Closed joeking11829 closed 1 year ago

joeking11829 commented 1 year ago

Hi guys,

Thanks for your great works.

When using the 'visionbranch_stage2_finetune.yaml' configuration to fine-tune 'VL_LLaMA_2_13B_Pretrained.pth' on an A100 80GB.

  max_epoch: 3
  iters_per_epoch: 1000
  batch_size_train: 4
  batch_size_eval: 4
  num_workers: 4

I found that the training program is out of GPU memory.

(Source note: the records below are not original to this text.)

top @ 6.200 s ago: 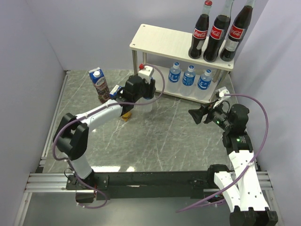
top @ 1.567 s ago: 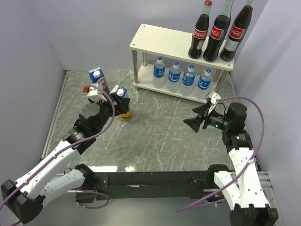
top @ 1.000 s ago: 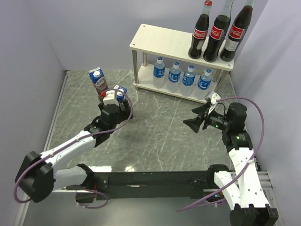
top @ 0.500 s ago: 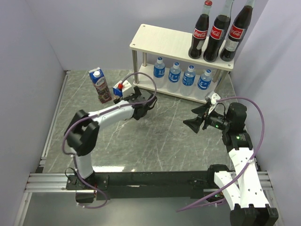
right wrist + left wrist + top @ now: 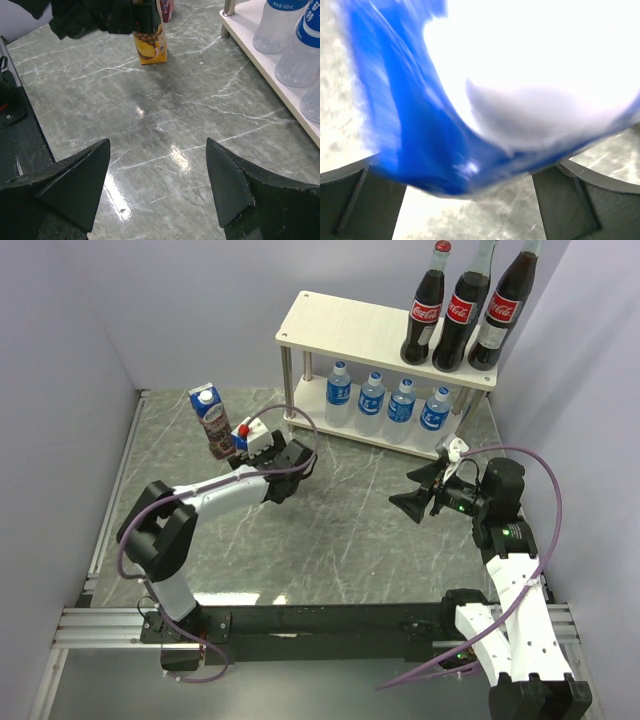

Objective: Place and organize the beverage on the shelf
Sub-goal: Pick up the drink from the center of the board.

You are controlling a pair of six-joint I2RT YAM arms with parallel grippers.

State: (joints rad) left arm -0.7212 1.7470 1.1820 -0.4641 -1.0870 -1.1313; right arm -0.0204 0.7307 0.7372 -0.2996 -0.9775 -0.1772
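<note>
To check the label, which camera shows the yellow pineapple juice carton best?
Right wrist: the yellow pineapple juice carton shows its printed lower half sharply. Left wrist gives only a blue-white blur; overhead, the left arm mostly covers it.

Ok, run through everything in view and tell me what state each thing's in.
Coca-Cola bottles, upright on the shelf, top board.
water bottles, upright on the lower board.
grape carton, upright on the table.
pineapple carton, upright on the table, top inside the left pincer.
left pincer, around the carton top, grip unclear.
right pincer, open, empty.
</note>
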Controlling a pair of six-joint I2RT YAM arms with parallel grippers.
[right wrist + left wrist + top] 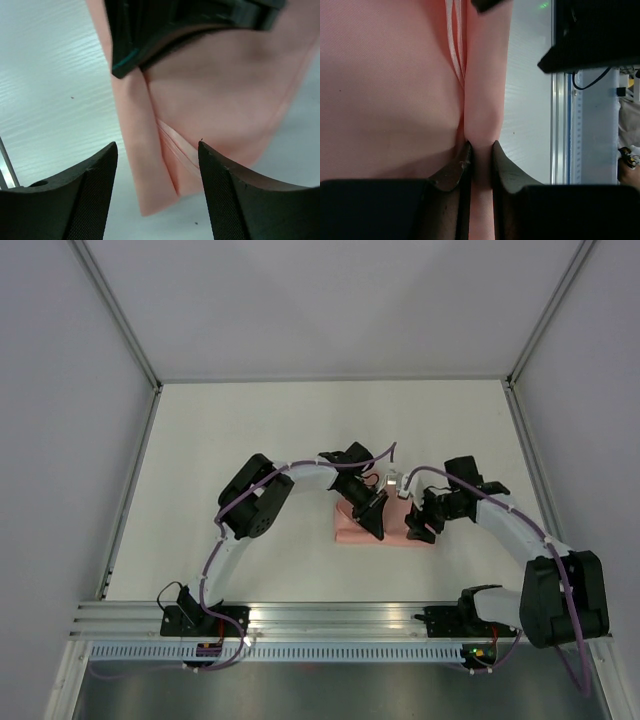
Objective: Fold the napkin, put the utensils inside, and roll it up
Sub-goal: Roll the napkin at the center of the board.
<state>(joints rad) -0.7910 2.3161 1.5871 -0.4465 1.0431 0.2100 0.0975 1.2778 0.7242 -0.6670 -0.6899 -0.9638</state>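
The thin, pale pink, slightly glossy napkin [395, 536] lies folded into a narrow band on the white table [230, 440], between the arms. The black left claw [480, 150] is clamped on a raised fold at its edge. The black right claw [157, 160] hangs spread above one end, gripping nothing. A sideways tug could slide the slick layers apart, as nothing pins them.

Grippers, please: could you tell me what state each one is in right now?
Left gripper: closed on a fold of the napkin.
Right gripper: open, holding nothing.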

I only succeeded in starting the training program when I set the batch size to 3.

Do you have any suggestions ? Thanks !!

joeking11829 commented 1 year ago

By the way, the "iters_per_epoch" is set to 1000, so during training, it only uses batch_size number of GPUs iters_per_epoch of the total training set. Each epoch, model will watch 32000 (4 8 1000) random samples. Is that correct ?

  max_epoch: 3
  iters_per_epoch: 1000
  batch_size_train: 4
  batch_size_eval: 4
  num_workers: 4

Thanks !!

hangzhang-nlp commented 1 year ago

Q1: To reduce GPU memory consumption, you can try the following:

Reduce the batch size. Enable BF16 (bfloat16) for mixed-precision training. Shorten the maximum input sequence length for the language model.

Q2: No, the total number of samples you will see during training is calculated as 4 (batch_size) 8 1000 (iters_per_epoch) * 3 (max_epoch) = 96000 samples. The iters_per_epoch parameter is mainly used to determine how often a checkpoint is saved.